DESCRIPTION
MicroRNAs (miRNA), serve as critical gene expression regulators at the transcriptional and post-transcriptional levels, have also been found as important blood-based biomarkers for early detection of cancers. However, their current in vitro detection methods are relatively complex, costly and low sensitive. Our project attempts to establish a novel in vitro miRNA detection system which is efficient, sensitive, specific, low-cost and output-visible. In this system, CRISPR-Cas9 technique is modified to integrate with split-HRP systems. The advanced chain-replacement and rolling circle amplification technologies are also involved and optimized.
To proof our concept and demonstrate our designs, miR let-7a, a typical lung cancer biomarker in serum, was selected as a detection prototype. As expected, gradient dilution miR let-7a showed significant signal variation both resolved in water and serum. The results were exceedingly in consistent with the modeling data, which obtained parameters from experiment results and theoretical calculation and in turn provided important experimental conditions for wet-lab. Finally, our approach was resorted to the clinical amplification by comparing the serum miR let-7a concentrations between non-small cell lung cancer (NSCLC) and healthy volunteers. Results confirmed the significant miR let-7a down-regulation in NSCLC, and demonstrated the clinical practicability of our detection system.

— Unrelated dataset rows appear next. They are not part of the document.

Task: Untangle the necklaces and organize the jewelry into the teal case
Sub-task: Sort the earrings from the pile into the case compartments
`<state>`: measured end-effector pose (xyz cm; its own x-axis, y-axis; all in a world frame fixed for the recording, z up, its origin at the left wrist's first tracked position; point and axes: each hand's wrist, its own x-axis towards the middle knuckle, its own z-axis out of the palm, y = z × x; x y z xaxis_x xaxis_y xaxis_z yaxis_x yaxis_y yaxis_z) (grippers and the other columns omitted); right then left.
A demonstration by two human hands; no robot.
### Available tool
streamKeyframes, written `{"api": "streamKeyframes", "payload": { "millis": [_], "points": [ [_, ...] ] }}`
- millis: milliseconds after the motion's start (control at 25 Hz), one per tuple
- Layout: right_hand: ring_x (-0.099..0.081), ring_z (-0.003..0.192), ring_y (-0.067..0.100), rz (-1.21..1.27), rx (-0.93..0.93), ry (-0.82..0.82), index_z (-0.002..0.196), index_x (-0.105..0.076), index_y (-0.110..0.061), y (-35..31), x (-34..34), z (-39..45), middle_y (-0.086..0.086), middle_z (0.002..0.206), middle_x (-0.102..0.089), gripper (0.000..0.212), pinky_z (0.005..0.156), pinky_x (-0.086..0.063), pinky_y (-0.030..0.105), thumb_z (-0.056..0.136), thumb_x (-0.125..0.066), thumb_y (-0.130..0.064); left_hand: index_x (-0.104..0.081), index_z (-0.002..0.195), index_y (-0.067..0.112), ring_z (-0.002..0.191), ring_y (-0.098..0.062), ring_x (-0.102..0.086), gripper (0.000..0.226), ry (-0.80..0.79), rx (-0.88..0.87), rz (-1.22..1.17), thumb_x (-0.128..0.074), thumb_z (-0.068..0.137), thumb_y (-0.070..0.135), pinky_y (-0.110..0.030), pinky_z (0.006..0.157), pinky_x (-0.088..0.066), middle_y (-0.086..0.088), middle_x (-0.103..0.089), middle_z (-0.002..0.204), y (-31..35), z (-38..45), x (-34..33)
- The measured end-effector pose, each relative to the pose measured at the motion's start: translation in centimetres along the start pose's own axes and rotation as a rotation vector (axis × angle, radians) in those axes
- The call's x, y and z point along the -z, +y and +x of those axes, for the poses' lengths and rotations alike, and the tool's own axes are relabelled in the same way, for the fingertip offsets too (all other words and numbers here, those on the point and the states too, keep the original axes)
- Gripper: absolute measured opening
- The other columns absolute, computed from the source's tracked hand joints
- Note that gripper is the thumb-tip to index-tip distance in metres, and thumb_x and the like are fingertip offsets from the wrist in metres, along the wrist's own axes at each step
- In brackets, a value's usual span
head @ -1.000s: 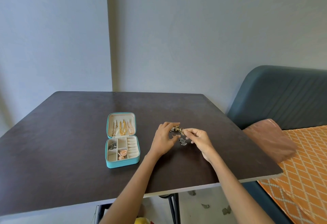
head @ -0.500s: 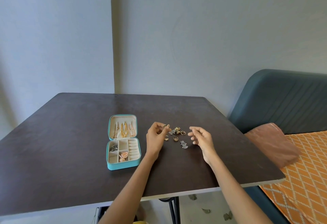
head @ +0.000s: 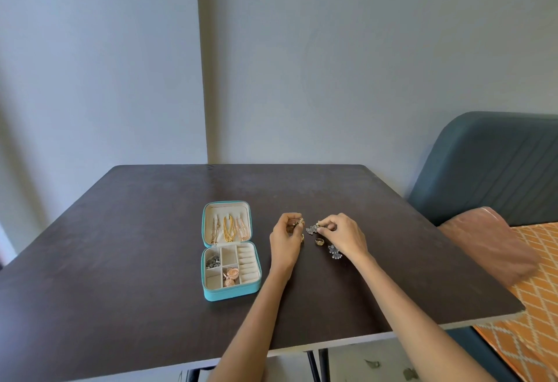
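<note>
The teal case (head: pixel 232 293) lies open on the dark table (head: pixel 126 248). Three necklaces (head: pixel 229 228) hang in its lid, and earrings sit in its lower compartments. To the right of the case, my left hand (head: pixel 285 244) pinches a small gold ring (head: pixel 299 222) at its fingertips. My right hand (head: pixel 342 235) pinches another small gold piece beside a silver flower earring (head: pixel 310 229). A gold ring (head: pixel 319 241) lies on the table between my hands. A second silver flower earring (head: pixel 334 251) lies partly under my right hand.
A teal upholstered seat back (head: pixel 495 167) stands past the table's right edge, with a brown cushion (head: pixel 489 242) and an orange patterned cover (head: pixel 537 333). Grey walls lie behind. Table legs (head: pixel 317 365) show below the front edge.
My left hand has lifted a ring from the pile. My right hand opened, then closed in on a piece next to the flower earring. The camera tipped slightly.
</note>
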<state>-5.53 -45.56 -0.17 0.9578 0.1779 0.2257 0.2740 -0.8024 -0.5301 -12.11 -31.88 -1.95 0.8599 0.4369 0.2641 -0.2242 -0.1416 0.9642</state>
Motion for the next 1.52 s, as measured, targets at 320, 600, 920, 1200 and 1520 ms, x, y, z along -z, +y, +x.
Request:
{"api": "streamKeyframes", "payload": {
  "millis": [320,600,920,1200,1520],
  "points": [
    [-0.053,0.062,0.004,0.967,-0.136,-0.060,0.087,-0.070,-0.017,-0.5,0.9,-0.8,-0.003,0.075,-0.064,0.009,0.053,-0.045,0.015,0.090,-0.062,-0.015,-0.066,0.106,0.020,0.078,-0.005,-0.059,0.021,-0.019,-0.004,0.018,-0.058,0.090,0.010,-0.010,0.070,-0.045,0.002,-0.068,0.090,-0.5,0.1,-0.1],
    [-0.062,0.069,0.017,1.141,-0.154,-0.179,0.087,-0.057,-0.006,-1.6,1.7,-2.3,0.011,0.081,-0.064,0.017,0.055,-0.054,0.022,0.095,-0.045,0.002,-0.067,0.092,0.024,0.065,-0.002,-0.057,0.019,-0.028,0.030,-0.089,-0.060,0.088,0.008,-0.012,0.060,-0.046,0.005,-0.068,0.077,0.0,-0.3,0.1],
    [-0.060,0.069,0.019,1.092,-0.318,-0.196,0.086,-0.056,-0.006,-4.2,0.5,-3.4,0.010,0.080,-0.061,0.020,0.056,-0.055,0.022,0.096,-0.042,0.004,-0.065,0.094,0.017,0.072,-0.011,-0.058,0.014,-0.125,0.070,-0.087,-0.058,0.089,0.006,-0.023,0.060,-0.048,-0.003,-0.065,0.082,0.7,-1.2,0.5],
    [-0.055,0.061,0.011,0.604,-0.097,-0.167,0.088,-0.062,-0.012,-4.1,2.4,-4.0,0.003,0.076,-0.062,0.009,0.052,-0.047,0.020,0.088,-0.057,-0.004,-0.063,0.094,0.015,0.067,-0.012,-0.058,0.015,-0.054,0.081,-0.088,-0.055,0.089,0.003,-0.021,0.060,-0.047,-0.003,-0.063,0.078,1.0,-2.3,1.1],
    [-0.053,0.055,0.000,0.235,0.201,-0.463,0.081,-0.064,-0.028,-1.9,2.6,-6.8,-0.011,0.067,-0.061,0.016,0.054,-0.045,0.016,0.075,-0.079,-0.027,-0.062,0.101,0.011,0.075,-0.014,-0.058,0.015,-0.050,0.075,-0.046,-0.056,0.090,0.003,-0.027,0.066,-0.049,-0.007,-0.064,0.086,1.7,-3.4,1.8]
  ]
}}
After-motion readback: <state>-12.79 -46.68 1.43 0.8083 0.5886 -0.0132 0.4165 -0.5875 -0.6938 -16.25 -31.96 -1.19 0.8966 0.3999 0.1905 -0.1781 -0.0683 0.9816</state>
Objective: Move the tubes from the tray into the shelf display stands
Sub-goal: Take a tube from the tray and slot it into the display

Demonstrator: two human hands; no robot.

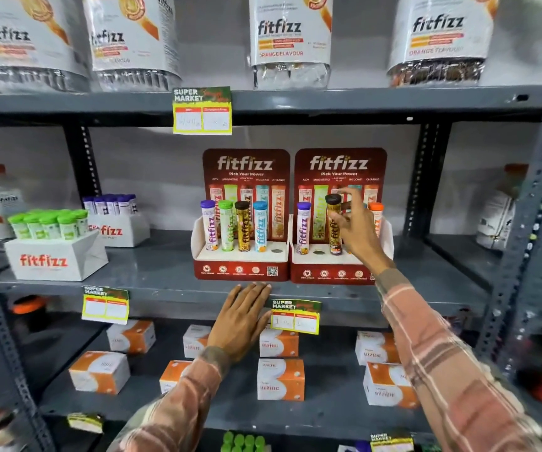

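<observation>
Two red display stands sit side by side on the middle shelf. The left stand point(240, 269) holds purple, green, gold and blue tubes, with one hole bare at its right end. The right stand point(331, 272) holds a purple tube point(303, 228), a bare hole, a black-capped gold tube point(332, 223) and an orange-capped tube point(376, 210), which my hand partly hides. My right hand point(356, 228) has thumb and fingers around the gold tube, which stands upright in its hole. My left hand point(242, 321) lies flat on the shelf's front edge, holding nothing.
A white tray of green-capped tubes point(49, 225) and another of purple-capped tubes point(109, 203) stand at the shelf's left. Large jars point(291, 40) fill the shelf above. Orange-and-white boxes point(281, 380) lie on the shelf below. Green caps point(243, 442) show at the bottom.
</observation>
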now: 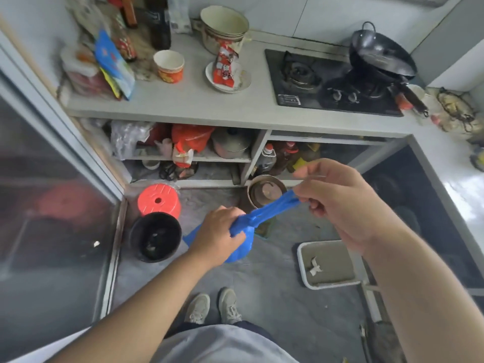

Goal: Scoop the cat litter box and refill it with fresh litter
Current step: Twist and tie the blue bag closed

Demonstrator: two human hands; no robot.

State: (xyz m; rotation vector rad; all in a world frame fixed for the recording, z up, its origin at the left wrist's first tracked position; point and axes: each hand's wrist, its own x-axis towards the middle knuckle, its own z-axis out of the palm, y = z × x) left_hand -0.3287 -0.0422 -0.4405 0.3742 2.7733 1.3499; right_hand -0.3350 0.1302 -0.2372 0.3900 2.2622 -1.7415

Not only for the analyses of miRNA, this system may ideally be compatible for the detection of various series of small non-coding RNAs. To our knowledge, we are the first to use the CRISPR-Cas9 system as a small non-coding RNA monitor in vitro. Its establishment and further development might provide a new approach for rapid and low-cost cancer screening, virus detection and curative efficacy assessment.